【Travel&Photos】常磐の旅(1)
急に夏休みがとれた。お盆明け第1週だ。
近場も遠くも予約でいっぱいだ。マイルも使えない。
っていうことで、以前から行ってみたかった常磐線の
旅に出かけた。目指すはいわき湯本。
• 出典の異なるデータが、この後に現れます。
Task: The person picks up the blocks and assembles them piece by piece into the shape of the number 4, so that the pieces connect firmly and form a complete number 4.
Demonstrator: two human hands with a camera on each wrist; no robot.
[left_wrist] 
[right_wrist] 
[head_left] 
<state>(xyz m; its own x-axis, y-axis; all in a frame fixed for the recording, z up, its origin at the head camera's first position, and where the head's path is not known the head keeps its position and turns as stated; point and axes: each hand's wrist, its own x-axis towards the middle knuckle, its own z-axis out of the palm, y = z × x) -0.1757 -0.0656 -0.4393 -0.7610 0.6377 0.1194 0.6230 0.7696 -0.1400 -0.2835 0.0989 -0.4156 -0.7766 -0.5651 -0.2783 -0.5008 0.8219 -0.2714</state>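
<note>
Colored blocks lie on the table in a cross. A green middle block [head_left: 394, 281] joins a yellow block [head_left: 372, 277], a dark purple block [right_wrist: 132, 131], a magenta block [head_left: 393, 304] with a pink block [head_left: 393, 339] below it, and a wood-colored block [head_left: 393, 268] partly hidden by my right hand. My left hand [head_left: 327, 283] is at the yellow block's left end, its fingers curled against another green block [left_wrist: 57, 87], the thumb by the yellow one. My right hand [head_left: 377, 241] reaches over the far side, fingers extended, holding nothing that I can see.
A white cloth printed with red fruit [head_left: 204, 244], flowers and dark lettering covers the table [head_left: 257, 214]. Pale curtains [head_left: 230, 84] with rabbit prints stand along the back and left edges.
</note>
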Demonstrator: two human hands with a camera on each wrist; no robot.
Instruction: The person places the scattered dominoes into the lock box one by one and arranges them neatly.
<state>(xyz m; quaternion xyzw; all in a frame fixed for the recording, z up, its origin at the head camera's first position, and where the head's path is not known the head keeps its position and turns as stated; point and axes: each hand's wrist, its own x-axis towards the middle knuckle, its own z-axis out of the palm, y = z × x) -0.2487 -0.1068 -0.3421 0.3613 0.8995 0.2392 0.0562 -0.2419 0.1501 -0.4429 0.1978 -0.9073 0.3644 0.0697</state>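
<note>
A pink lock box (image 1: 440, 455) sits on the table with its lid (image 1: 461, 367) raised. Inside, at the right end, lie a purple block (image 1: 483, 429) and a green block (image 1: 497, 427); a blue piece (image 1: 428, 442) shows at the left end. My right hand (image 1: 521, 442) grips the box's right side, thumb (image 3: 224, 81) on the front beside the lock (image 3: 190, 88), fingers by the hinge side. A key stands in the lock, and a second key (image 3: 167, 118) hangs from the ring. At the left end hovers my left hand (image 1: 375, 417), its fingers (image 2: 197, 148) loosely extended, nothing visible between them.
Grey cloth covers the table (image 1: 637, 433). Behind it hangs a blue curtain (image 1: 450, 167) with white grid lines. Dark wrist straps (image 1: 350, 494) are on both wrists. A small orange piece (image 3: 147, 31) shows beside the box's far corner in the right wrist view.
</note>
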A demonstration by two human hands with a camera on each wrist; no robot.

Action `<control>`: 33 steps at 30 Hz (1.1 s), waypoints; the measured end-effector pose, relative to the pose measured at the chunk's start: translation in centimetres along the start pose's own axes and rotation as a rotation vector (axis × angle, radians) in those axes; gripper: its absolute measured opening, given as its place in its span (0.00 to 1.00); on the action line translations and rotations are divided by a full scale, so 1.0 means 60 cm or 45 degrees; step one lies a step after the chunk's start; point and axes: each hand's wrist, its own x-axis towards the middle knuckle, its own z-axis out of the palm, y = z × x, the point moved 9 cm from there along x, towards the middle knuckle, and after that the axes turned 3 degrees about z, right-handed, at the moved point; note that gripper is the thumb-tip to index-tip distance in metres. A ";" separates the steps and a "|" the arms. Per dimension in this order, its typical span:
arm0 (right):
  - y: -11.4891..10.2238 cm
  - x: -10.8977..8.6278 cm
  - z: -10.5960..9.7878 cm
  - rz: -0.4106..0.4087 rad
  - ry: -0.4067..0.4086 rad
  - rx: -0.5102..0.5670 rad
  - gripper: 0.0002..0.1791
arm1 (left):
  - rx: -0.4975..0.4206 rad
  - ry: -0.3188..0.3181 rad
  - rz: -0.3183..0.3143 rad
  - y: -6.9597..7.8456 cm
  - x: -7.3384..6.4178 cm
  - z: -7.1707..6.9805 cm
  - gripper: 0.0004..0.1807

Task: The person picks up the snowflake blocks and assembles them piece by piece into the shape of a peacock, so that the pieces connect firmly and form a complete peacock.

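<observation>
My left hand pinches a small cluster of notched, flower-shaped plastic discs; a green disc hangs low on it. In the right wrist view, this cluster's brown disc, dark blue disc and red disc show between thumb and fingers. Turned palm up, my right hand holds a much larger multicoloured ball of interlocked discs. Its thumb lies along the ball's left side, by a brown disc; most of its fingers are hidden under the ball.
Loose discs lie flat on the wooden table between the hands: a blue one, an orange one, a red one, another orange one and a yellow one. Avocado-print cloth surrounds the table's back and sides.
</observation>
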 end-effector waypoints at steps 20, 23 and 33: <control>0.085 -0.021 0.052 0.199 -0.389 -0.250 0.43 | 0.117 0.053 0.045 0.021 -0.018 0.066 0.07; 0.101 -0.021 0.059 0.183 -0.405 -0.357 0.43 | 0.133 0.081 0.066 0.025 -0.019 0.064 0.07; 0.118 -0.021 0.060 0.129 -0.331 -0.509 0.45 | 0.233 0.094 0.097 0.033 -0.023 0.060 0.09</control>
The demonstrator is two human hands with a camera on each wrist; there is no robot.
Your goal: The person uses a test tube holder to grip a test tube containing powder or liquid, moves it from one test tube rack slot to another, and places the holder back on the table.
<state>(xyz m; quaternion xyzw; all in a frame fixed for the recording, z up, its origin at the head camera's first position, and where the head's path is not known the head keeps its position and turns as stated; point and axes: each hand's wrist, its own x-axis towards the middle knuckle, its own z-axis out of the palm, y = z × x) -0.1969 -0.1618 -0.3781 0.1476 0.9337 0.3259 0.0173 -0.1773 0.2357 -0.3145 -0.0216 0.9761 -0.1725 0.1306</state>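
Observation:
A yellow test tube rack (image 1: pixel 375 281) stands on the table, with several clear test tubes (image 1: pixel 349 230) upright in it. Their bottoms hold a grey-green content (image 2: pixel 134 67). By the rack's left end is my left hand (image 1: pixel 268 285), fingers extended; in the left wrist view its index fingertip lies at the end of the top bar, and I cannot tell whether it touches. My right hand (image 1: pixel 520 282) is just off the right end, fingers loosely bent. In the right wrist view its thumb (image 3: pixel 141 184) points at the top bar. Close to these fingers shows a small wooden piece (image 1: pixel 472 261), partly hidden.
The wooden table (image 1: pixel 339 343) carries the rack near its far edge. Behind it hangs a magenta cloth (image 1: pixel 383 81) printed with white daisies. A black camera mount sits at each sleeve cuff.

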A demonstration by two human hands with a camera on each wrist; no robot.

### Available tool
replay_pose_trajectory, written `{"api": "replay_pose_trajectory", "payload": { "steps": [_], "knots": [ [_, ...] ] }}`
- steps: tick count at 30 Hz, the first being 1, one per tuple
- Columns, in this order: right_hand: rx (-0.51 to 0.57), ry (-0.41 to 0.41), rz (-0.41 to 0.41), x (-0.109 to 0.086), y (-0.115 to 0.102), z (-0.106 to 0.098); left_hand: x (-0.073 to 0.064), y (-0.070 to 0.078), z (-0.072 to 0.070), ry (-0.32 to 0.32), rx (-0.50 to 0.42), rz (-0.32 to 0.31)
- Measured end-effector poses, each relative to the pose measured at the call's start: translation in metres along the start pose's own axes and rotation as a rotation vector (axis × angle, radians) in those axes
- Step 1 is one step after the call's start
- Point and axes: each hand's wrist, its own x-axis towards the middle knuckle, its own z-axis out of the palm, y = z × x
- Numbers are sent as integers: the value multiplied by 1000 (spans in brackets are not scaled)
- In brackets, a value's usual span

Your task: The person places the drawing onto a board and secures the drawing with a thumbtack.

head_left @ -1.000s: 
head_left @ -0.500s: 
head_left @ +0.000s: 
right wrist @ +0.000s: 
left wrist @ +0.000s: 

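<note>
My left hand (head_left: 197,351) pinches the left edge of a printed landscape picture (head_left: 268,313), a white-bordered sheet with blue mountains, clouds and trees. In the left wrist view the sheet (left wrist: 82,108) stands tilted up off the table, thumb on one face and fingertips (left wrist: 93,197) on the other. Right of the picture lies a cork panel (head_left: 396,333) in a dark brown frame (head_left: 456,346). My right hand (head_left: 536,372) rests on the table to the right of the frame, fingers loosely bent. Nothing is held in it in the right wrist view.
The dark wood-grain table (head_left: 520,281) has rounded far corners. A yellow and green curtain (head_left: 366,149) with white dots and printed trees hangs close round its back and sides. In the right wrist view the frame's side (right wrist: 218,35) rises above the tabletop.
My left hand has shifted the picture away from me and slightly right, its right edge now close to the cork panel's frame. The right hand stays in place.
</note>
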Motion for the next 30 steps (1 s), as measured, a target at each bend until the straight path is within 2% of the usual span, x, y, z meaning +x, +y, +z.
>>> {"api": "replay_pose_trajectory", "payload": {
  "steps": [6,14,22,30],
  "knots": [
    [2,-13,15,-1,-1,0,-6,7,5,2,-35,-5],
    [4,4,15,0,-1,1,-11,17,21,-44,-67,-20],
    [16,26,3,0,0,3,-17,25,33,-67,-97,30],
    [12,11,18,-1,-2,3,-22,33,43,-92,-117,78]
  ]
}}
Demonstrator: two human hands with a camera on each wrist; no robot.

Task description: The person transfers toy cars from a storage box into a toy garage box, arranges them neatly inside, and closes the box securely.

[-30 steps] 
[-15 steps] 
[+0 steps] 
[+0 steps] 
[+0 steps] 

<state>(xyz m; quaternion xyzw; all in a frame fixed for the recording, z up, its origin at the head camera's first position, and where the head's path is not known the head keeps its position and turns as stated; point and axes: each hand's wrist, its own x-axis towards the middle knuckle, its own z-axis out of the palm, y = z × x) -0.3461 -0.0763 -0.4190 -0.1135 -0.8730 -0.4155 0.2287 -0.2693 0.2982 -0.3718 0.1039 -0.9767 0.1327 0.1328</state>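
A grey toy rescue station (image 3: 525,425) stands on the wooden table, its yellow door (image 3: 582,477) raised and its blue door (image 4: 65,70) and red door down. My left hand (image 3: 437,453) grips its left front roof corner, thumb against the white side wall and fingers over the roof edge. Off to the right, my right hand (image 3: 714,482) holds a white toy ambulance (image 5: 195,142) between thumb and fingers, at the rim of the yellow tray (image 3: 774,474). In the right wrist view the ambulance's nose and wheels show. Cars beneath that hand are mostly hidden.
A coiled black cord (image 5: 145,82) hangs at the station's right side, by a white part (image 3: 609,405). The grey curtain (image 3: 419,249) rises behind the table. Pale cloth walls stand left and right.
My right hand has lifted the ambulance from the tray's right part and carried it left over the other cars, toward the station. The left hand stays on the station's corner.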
古くからの温泉街である。
昼ころ、上野駅にて、スーパーひたちに乗車し、
一路湯本温泉を目指す。
我孫子を過ぎたあたりから、のどかな田園地帯となる。
関東のただ広いだけの平野は好きではないが、
海岸に沿って続く丘陵地帯が北に行くにつれ
徐々にせり出してくる常磐の風景は好きである。
土浦あたりで久しぶりに筑波山を見る。
夕方少し早く湯本温泉到着。
夕立の後らしく、夏の涼しい風が吹いている。
時間があったので、土地の神社へお参り。
両岸の扇子はあたかも、佐竹氏の文様である
扇子を彷彿とさせるが、しかしここは福島浜通り。
どちらかといえば、岩城氏の拠点のはずだが。
というか、岩城氏は佐竹から養子をもらっているはずだ。
などと感慨に浸りながら、もうひとつ。
かつて観音山と呼ばれたこの山は観音信仰の対象で
あり、山頂には観音菩薩を納めた観音堂が立てられていた。
しかし戊辰戦争の際に観音堂は消失したそうだ。
そしてさらに、「烏 なぜ啼くの~」で有名な七つの子の作者。
野口雨情が観音山の山すそに住んでいた。
その縁もあってか、中腹に観音菩薩像が立ち、湯本の町を
見守っている。傍に野口雨情の碑文もある。
というわけで、宿に戻って風呂に入りとろけた。
泉質は含硫黄・ナトリウム・塩化物・硫酸塩温泉
ということで全国的に珍しいと案内されている。
ちょっと乳白色で硫黄臭があるが、いい湯である。